- [EXERCISE OBJECTIVE] In the data below, one line contains "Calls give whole" and a later one contains "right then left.". Print both, with every line between them, exactly and alone.
- Opening Delimiter -
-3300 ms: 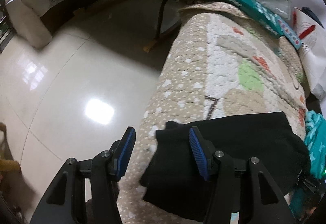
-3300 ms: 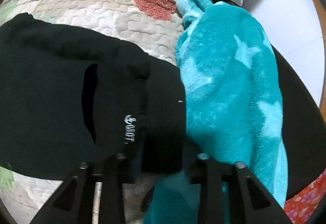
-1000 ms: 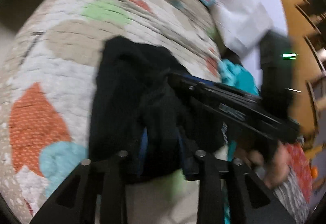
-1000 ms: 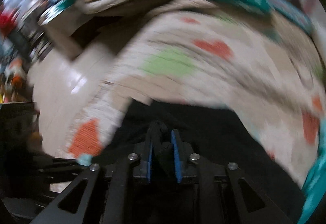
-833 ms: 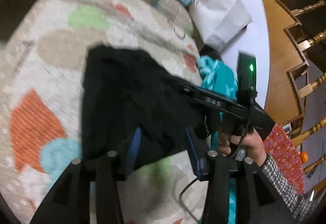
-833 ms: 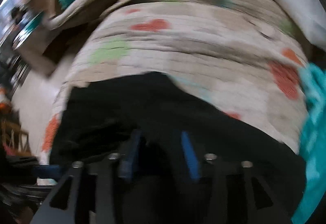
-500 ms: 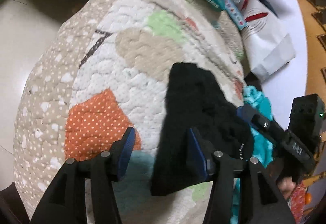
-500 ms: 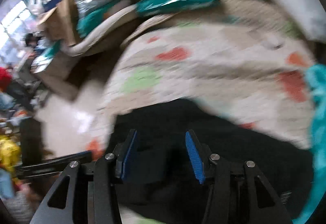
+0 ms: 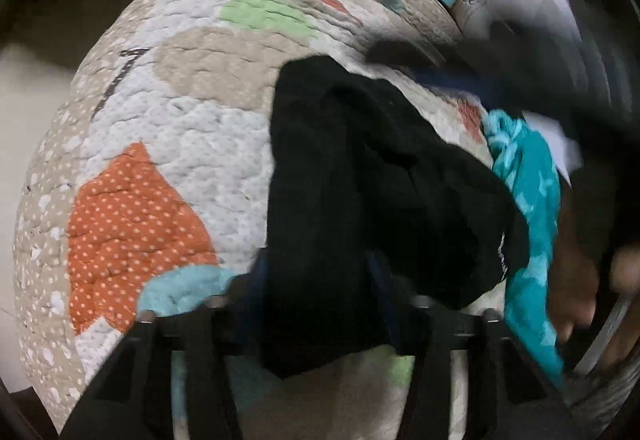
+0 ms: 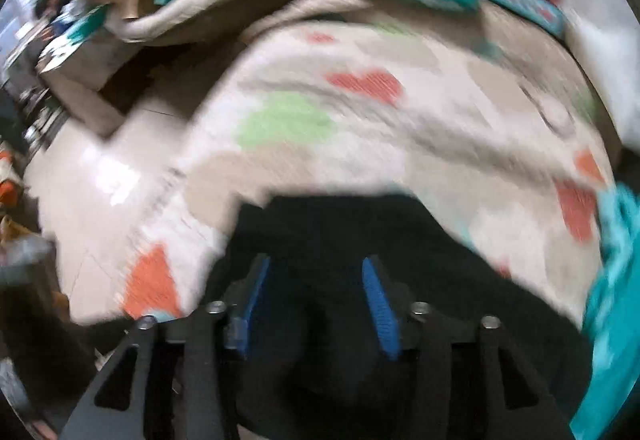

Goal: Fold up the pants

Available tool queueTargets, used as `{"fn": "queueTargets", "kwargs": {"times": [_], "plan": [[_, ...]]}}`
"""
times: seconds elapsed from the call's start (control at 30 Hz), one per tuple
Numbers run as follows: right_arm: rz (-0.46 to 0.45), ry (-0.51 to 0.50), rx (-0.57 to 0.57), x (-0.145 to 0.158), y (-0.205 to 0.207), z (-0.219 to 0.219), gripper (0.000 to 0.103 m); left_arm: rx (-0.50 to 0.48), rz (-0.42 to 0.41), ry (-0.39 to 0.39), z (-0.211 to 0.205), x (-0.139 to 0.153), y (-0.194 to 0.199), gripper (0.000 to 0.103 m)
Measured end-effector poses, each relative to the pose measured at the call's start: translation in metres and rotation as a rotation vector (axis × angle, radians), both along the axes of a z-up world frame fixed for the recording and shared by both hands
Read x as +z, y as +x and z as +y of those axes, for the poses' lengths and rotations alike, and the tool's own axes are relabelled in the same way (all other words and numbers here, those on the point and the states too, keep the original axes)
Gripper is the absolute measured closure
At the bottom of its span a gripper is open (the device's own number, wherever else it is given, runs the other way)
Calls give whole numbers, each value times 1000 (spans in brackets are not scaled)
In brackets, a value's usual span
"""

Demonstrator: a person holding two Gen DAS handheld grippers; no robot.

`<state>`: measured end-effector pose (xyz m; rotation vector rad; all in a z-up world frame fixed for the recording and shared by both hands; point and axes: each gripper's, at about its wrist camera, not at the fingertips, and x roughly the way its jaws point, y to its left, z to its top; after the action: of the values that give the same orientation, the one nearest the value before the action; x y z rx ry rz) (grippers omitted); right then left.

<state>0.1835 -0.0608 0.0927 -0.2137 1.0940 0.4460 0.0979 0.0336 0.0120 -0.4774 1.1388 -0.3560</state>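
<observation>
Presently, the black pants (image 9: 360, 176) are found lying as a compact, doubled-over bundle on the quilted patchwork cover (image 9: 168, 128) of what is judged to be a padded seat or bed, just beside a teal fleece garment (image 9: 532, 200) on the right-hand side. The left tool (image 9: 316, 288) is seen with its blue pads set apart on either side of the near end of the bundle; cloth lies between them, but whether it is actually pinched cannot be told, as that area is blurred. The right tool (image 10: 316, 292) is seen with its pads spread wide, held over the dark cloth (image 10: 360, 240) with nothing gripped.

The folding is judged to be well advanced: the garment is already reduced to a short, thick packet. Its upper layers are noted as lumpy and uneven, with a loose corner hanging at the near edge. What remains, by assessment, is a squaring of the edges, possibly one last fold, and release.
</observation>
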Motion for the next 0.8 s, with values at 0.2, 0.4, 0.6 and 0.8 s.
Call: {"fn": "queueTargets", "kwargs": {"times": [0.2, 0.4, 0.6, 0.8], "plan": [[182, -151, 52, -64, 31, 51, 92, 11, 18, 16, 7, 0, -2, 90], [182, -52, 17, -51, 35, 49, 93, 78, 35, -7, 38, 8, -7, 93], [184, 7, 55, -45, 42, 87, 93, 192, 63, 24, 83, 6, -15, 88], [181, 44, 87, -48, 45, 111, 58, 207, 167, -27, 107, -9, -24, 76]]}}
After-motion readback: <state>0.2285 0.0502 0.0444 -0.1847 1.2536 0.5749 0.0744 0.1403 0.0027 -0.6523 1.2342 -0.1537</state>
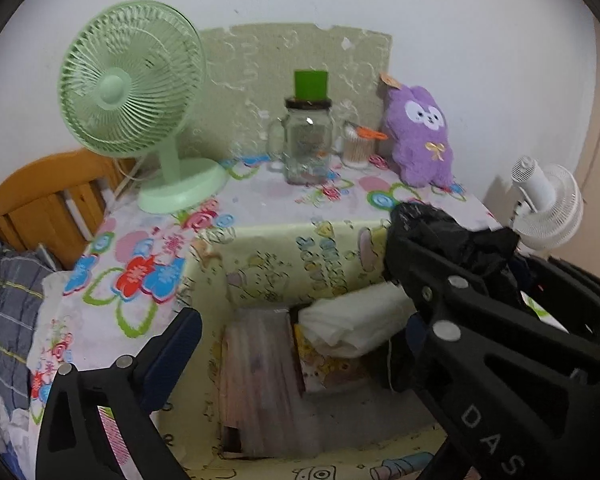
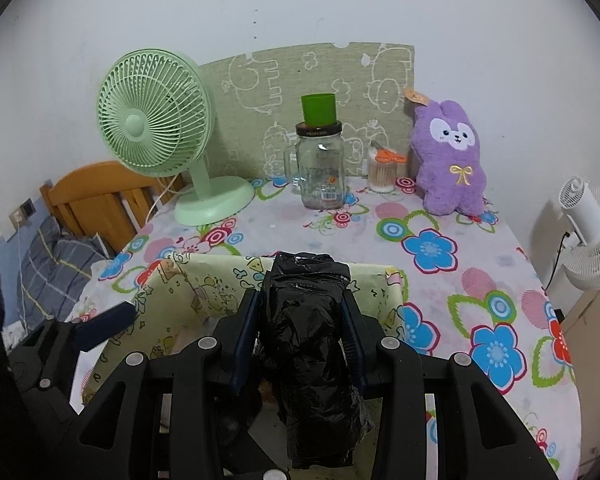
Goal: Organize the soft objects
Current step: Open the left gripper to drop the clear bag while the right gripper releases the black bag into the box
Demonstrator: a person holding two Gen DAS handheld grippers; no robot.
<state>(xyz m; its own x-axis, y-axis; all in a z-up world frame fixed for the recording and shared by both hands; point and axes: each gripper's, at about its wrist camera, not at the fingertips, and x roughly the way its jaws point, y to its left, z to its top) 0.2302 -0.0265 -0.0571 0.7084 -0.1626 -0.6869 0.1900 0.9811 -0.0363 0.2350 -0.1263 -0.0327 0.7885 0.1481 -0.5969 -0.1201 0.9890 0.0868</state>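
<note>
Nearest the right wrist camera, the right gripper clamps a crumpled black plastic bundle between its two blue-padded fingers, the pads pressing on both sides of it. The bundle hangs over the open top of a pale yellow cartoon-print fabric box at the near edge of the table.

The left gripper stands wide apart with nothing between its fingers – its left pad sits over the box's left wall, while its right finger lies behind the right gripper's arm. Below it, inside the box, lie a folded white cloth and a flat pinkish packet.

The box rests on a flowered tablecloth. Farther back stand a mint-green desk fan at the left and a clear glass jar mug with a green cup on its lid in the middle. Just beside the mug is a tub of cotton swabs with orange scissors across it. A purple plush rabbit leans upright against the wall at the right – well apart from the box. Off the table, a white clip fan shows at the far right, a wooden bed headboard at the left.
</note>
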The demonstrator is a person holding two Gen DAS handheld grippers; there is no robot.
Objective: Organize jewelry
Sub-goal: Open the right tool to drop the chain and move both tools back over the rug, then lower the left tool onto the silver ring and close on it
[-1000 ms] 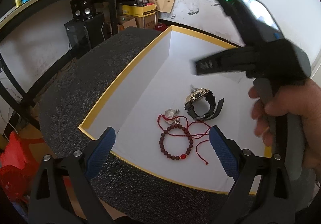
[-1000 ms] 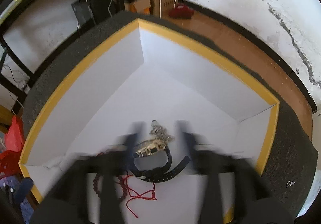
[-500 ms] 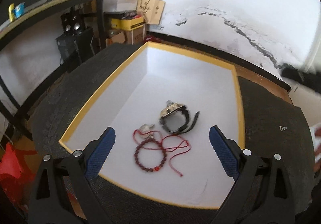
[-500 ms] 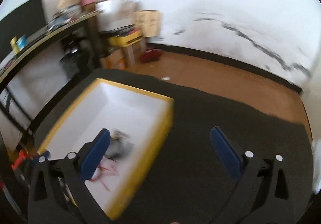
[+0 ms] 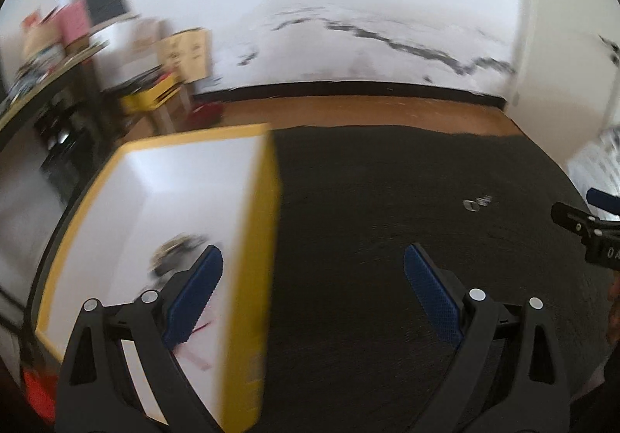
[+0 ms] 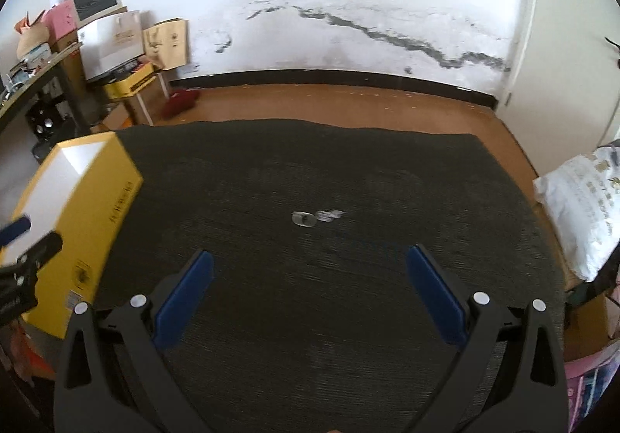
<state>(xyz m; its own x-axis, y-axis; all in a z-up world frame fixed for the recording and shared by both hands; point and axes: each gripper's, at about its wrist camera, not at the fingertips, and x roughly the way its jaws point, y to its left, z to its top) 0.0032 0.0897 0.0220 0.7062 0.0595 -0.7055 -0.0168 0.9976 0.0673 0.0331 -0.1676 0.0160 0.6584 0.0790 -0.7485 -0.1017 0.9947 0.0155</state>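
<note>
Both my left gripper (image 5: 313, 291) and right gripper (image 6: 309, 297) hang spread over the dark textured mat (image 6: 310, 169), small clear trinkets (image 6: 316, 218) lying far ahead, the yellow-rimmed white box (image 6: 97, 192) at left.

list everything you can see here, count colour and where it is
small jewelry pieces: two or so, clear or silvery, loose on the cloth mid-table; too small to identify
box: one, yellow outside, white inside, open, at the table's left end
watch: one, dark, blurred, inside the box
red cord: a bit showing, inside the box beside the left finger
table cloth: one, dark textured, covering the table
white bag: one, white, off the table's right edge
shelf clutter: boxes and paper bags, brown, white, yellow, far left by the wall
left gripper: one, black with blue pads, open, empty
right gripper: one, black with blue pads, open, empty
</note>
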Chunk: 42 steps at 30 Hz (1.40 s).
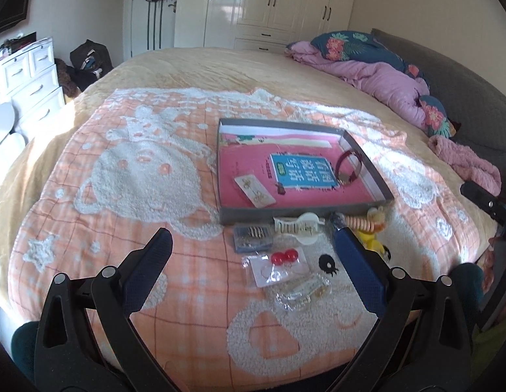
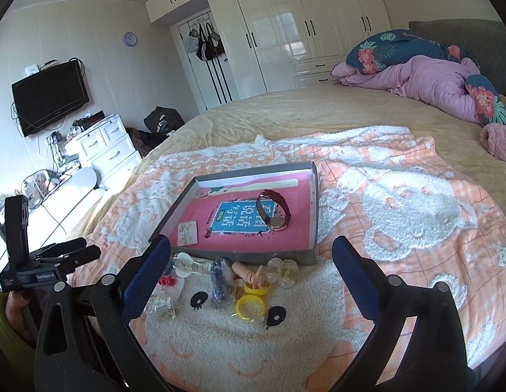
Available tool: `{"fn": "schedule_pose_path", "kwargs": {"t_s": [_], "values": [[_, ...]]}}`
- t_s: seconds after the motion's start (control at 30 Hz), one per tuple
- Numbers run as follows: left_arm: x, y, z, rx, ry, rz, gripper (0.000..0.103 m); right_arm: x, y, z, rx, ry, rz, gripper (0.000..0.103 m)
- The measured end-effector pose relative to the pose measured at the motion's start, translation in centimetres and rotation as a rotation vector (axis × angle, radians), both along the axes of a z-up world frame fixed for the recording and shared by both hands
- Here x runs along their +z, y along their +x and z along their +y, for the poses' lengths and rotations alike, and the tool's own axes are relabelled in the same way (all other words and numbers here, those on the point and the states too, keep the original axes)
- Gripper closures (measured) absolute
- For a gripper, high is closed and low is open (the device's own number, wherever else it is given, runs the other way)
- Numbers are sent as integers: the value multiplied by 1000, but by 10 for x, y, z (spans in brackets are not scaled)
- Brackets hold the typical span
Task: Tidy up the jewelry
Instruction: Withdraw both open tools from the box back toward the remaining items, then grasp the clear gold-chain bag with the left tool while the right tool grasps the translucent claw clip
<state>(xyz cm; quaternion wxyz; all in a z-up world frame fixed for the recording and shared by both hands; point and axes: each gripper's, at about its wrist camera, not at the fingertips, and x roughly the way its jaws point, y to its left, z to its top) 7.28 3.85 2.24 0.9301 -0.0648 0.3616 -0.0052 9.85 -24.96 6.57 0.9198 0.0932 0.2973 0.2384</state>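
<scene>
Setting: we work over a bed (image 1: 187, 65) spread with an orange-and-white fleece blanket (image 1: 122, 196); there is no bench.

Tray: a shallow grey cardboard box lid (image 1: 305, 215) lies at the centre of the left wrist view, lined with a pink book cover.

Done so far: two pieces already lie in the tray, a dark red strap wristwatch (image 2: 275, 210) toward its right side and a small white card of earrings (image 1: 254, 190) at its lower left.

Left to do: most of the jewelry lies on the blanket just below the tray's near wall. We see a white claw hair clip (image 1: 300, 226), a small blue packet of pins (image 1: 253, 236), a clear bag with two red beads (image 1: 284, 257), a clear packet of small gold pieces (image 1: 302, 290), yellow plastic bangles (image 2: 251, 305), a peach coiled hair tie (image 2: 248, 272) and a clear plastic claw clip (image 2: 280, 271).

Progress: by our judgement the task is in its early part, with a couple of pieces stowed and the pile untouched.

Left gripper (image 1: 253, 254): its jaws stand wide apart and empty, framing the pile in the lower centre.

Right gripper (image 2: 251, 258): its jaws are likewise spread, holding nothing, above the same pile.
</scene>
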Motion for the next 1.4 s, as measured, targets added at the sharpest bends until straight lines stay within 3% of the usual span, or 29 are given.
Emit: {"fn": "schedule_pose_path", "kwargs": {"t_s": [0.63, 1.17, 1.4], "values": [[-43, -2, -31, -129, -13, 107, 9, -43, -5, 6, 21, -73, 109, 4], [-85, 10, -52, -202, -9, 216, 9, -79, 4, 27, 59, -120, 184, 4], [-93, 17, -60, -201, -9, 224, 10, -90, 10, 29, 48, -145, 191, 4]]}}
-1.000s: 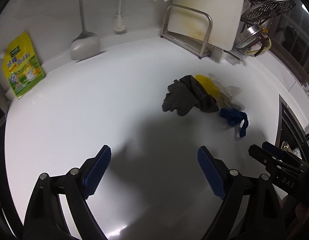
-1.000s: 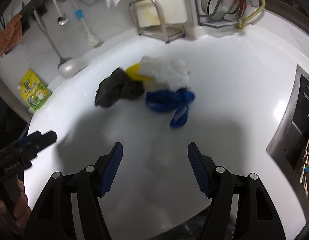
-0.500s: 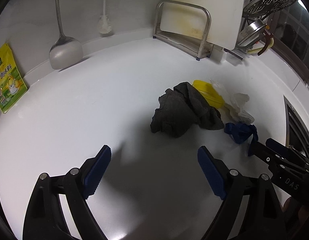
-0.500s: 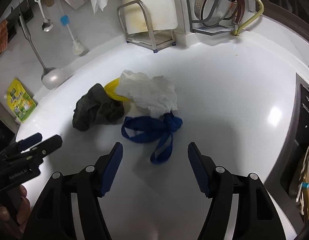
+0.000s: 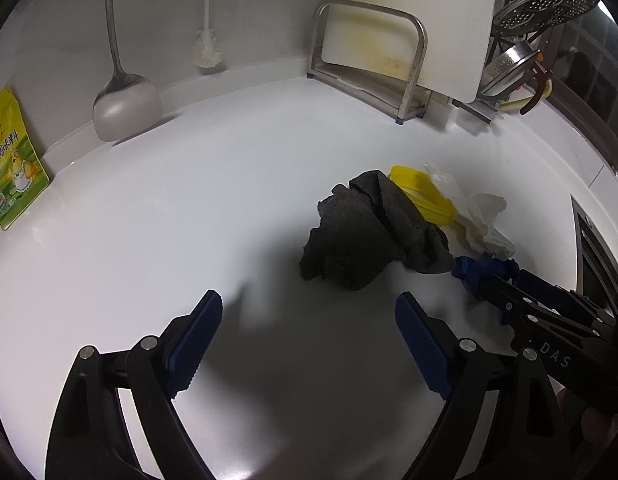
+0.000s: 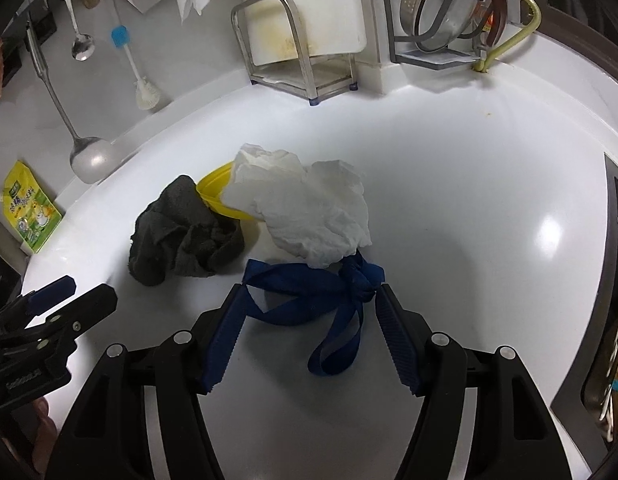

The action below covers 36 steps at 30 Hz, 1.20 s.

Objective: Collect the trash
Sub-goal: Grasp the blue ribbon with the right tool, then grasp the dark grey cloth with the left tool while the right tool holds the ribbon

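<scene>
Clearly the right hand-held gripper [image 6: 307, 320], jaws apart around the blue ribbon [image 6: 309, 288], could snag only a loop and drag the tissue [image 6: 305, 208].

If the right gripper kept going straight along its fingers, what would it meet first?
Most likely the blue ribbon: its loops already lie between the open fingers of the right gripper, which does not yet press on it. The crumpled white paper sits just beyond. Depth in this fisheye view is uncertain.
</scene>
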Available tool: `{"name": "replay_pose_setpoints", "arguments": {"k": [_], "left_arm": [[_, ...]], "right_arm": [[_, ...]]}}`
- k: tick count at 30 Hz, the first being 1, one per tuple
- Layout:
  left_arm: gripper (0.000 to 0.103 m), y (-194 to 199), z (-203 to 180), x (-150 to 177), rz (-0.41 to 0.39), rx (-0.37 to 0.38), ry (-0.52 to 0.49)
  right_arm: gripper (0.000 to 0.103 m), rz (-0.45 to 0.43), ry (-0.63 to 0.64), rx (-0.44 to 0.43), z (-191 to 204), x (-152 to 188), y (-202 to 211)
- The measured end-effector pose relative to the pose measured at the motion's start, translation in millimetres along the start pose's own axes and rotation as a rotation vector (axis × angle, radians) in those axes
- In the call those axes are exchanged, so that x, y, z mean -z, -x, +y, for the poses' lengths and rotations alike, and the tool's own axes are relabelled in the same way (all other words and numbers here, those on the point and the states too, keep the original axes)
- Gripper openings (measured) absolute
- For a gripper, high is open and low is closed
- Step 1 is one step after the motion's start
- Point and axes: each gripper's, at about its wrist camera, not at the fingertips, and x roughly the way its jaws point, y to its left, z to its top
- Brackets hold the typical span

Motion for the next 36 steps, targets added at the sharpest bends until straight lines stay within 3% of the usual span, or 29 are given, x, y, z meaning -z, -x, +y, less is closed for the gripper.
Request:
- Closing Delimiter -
- [OUTPUT]
Calls give whole numbers, each value times 1000 (spans in brackets are not scaled)
In brackets, a value's usual span
"""

Demonstrator: a person holding two Gen DAS handheld grippers; no robot.

`<state>`: measured end-effector pose (xyz m; rotation vector rad; all in a z-up world frame fixed for the recording and shared by both hands; point and axes: each gripper's, at about its wrist camera, not at the fingertips, and x roughly the way its jaws point, y to its left, z to its top; after the action: of the values that give the same orientation, the one nearest the value before the action; x y z rx ry rz) (grippers omitted); right then left.

Nothing remains to be done, and the exercise is complete.